What the task requires -
All of the data is to be printed again exactly as it appears.

┌──

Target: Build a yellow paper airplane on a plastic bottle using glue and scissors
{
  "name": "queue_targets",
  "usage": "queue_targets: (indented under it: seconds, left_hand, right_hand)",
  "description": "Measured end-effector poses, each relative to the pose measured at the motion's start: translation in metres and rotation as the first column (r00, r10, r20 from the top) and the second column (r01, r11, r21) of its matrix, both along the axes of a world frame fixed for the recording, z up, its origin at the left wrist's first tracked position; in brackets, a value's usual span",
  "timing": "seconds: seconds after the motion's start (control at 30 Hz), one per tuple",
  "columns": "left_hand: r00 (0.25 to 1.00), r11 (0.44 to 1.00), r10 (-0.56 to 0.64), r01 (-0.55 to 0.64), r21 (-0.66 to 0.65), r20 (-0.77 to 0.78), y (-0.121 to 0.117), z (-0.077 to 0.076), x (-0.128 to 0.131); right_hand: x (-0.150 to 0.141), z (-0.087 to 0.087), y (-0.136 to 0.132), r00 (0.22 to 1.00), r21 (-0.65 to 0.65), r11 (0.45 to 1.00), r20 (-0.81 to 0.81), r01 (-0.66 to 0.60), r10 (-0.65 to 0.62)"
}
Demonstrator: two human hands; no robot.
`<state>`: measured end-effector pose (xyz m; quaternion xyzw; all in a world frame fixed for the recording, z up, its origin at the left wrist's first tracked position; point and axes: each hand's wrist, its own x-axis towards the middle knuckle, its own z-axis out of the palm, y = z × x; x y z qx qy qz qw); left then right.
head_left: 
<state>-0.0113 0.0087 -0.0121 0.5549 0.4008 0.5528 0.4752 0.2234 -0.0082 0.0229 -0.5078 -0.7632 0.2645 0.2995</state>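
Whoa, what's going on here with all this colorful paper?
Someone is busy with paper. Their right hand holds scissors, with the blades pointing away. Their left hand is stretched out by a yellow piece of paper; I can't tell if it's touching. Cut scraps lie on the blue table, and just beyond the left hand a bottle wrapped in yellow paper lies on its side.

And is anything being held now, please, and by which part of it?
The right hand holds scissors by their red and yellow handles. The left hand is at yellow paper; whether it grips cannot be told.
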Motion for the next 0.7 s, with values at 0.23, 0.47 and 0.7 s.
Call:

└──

Output below -
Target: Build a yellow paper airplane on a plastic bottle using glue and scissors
{
  "name": "queue_targets",
  "usage": "queue_targets: (indented under it: seconds, left_hand, right_hand)",
  "description": "Measured end-effector poses, each relative to the pose measured at the motion's start: translation in metres and rotation as the first column (r00, r10, r20 from the top) and the second column (r01, r11, r21) of its matrix, both along the axes of a world frame fixed for the recording, z up, its origin at the left wrist's first tracked position; in brackets, a value's usual span",
  "timing": "seconds: seconds after the motion's start (control at 30 Hz), one per tuple",
  "columns": "left_hand: r00 (0.25 to 1.00), r11 (0.44 to 1.00), r10 (-0.56 to 0.64), r01 (-0.55 to 0.64), r21 (-0.66 to 0.65), r20 (-0.77 to 0.78), y (-0.121 to 0.117), z (-0.077 to 0.076), x (-0.128 to 0.131); right_hand: x (-0.150 to 0.141), z (-0.087 to 0.087), y (-0.136 to 0.132), r00 (0.22 to 1.00), r21 (-0.65 to 0.65), r11 (0.45 to 1.00), r20 (-0.81 to 0.81), r01 (-0.66 to 0.60), r10 (-0.65 to 0.62)"
}
Demonstrator: two human hands; no robot.
`<state>`: measured end-effector pose (xyz m; quaternion xyzw; all in a world frame fixed for the recording, z up, its origin at the left wrist's first tracked position; point and axes: each hand's wrist, its own x-axis towards the middle knuckle, its own z-axis out of the palm, y = z × x; x y z qx qy qz qw); left then right.
head_left: 
<state>-0.0113 0.0087 -0.0121 0.5549 0.4008 0.5528 0.4752 0.2234 -0.0082 0.0229 -0.5078 -0.7632 0.2645 0.2995</state>
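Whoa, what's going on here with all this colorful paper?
Someone is busy with paper. Their right hand holds scissors, with the blades pointing away. Their left hand is stretched out by a yellow piece of paper; I can't tell if it's touching. Cut scraps lie on the blue table, and just beyond the left hand a bottle wrapped in yellow paper lies on its side.

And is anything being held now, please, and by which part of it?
The right hand holds scissors by their red and yellow handles. The left hand is at yellow paper; whether it grips cannot be told.
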Motion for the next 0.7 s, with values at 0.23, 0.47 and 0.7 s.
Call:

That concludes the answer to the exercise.